§ **Work to complete**: Transcribe the listing exactly, so that nothing but the pictures is missing.

§ **Information supplied**:
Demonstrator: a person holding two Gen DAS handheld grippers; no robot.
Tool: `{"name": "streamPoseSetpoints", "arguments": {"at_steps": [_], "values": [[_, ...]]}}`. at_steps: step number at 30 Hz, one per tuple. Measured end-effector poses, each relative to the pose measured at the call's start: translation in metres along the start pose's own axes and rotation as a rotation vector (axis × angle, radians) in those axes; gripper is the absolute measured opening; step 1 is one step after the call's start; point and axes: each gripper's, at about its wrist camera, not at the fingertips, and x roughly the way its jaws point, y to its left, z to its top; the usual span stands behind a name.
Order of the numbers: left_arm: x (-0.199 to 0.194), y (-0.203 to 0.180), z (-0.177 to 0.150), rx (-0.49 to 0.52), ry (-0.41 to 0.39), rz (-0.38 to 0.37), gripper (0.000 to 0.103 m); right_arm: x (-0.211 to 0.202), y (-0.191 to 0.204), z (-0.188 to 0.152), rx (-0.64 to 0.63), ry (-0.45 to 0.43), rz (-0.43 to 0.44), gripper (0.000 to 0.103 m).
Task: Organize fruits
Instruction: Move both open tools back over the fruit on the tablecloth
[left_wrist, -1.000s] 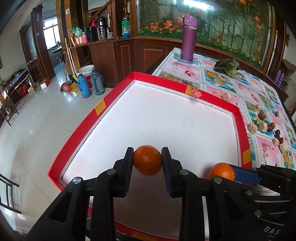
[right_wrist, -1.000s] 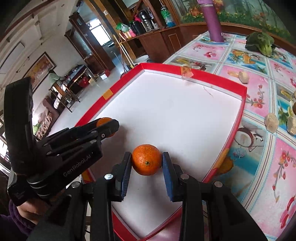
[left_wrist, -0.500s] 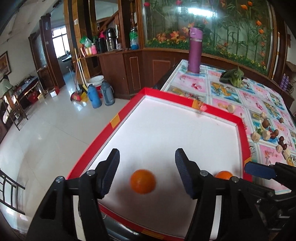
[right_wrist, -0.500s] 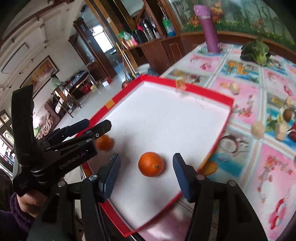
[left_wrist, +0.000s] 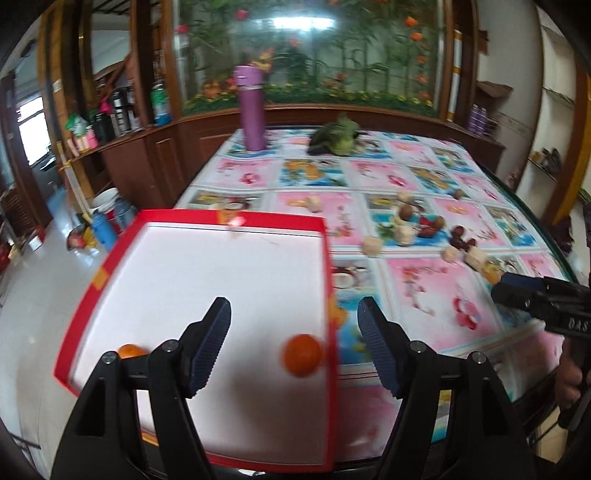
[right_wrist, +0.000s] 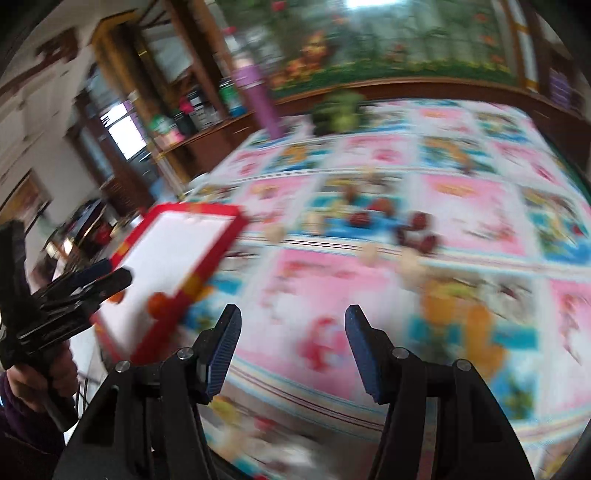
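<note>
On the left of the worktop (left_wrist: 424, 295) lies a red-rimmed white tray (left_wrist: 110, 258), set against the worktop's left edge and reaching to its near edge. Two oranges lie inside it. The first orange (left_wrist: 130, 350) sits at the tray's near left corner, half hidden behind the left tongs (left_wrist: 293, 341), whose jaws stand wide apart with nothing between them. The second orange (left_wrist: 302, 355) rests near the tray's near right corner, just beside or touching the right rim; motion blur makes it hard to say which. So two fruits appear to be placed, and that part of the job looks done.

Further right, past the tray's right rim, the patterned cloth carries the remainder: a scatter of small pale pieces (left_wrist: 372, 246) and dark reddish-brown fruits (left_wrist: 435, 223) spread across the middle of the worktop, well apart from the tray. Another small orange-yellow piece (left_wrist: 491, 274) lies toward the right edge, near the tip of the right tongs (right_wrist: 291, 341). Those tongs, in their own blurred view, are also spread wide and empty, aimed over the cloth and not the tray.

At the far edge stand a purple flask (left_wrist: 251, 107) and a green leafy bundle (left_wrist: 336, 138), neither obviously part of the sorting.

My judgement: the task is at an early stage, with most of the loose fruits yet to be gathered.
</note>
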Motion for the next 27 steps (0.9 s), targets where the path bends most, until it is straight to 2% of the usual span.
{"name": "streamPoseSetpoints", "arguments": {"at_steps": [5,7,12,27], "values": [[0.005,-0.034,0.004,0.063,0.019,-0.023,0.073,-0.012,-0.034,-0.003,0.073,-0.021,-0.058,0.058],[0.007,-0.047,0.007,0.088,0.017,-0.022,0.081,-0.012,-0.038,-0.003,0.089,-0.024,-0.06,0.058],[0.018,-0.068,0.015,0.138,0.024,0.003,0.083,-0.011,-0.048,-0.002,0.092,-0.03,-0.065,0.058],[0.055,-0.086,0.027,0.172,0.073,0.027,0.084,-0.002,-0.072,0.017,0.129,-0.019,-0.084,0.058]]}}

§ **Result for this exercise**:
Demonstrator: a person holding two Gen DAS handheld grippers; no robot.
Tool: `{"name": "streamPoseSetpoints", "arguments": {"at_steps": [_], "values": [[_, ...]]}}`. at_steps: step number at 30 Hz, one per tuple. Measured end-effector poses, each relative to the pose measured at the call's start: translation in metres along the start pose's own axes and rotation as a rotation vector (axis × angle, radians) in those axes; gripper is the absolute measured opening; step 1 is one step after the call's start; point and axes: each gripper's, at about its wrist camera, not at the fingertips, and x roughly the way its jaws point, y to its left, z to its top; the usual span stands behind a name.
Order of the numbers: left_arm: x (-0.199 to 0.194), y (-0.203 to 0.180), z (-0.177 to 0.150), rx (-0.49 to 0.52), ry (-0.41 to 0.39), rz (-0.38 to 0.37), gripper (0.000 to 0.103 m); right_arm: x (-0.211 to 0.202), y (-0.191 to 0.204), z (-0.188 to 0.152), rx (-0.64 to 0.63), ry (-0.45 to 0.43), rz (-0.43 to 0.44), gripper (0.000 to 0.103 m).
Task: Organize fruits
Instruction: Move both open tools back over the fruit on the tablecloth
[left_wrist, -1.000s] 
[right_wrist, -1.000s] 
[left_wrist, -0.500s] 
[right_wrist, -0.500s] 
[left_wrist, +0.000s] 
[right_wrist, +0.000s] 
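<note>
On the left of the worktop (left_wrist: 424, 295) lies a red-rimmed white tray (left_wrist: 110, 258), set against the worktop's left edge and reaching to its near edge. Two oranges lie inside it. The first orange (left_wrist: 130, 350) sits at the tray's near left corner, half hidden behind the left tongs (left_wrist: 293, 341), whose jaws stand wide apart with nothing between them. The second orange (left_wrist: 302, 355) rests near the tray's near right corner, just beside or touching the right rim; motion blur makes it hard to say which. So two fruits appear to be placed, and that part of the job looks done.

Further right, past the tray's right rim, the patterned cloth carries the remainder: a scatter of small pale pieces (left_wrist: 372, 246) and dark reddish-brown fruits (left_wrist: 435, 223) spread across the middle of the worktop, well apart from the tray. Another small orange-yellow piece (left_wrist: 491, 274) lies toward the right edge, near the tip of the right tongs (right_wrist: 291, 341). Those tongs, in their own blurred view, are also spread wide and empty, aimed over the cloth and not the tray.

At the far edge stand a purple flask (left_wrist: 251, 107) and a green leafy bundle (left_wrist: 336, 138), neither obviously part of the sorting.

My judgement: the task is at an early stage, with most of the loose fruits yet to be gathered.
</note>
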Motion for the next 27 steps (0.9 s), targets where the path bends most, until it is straight to 2% of the usual span.
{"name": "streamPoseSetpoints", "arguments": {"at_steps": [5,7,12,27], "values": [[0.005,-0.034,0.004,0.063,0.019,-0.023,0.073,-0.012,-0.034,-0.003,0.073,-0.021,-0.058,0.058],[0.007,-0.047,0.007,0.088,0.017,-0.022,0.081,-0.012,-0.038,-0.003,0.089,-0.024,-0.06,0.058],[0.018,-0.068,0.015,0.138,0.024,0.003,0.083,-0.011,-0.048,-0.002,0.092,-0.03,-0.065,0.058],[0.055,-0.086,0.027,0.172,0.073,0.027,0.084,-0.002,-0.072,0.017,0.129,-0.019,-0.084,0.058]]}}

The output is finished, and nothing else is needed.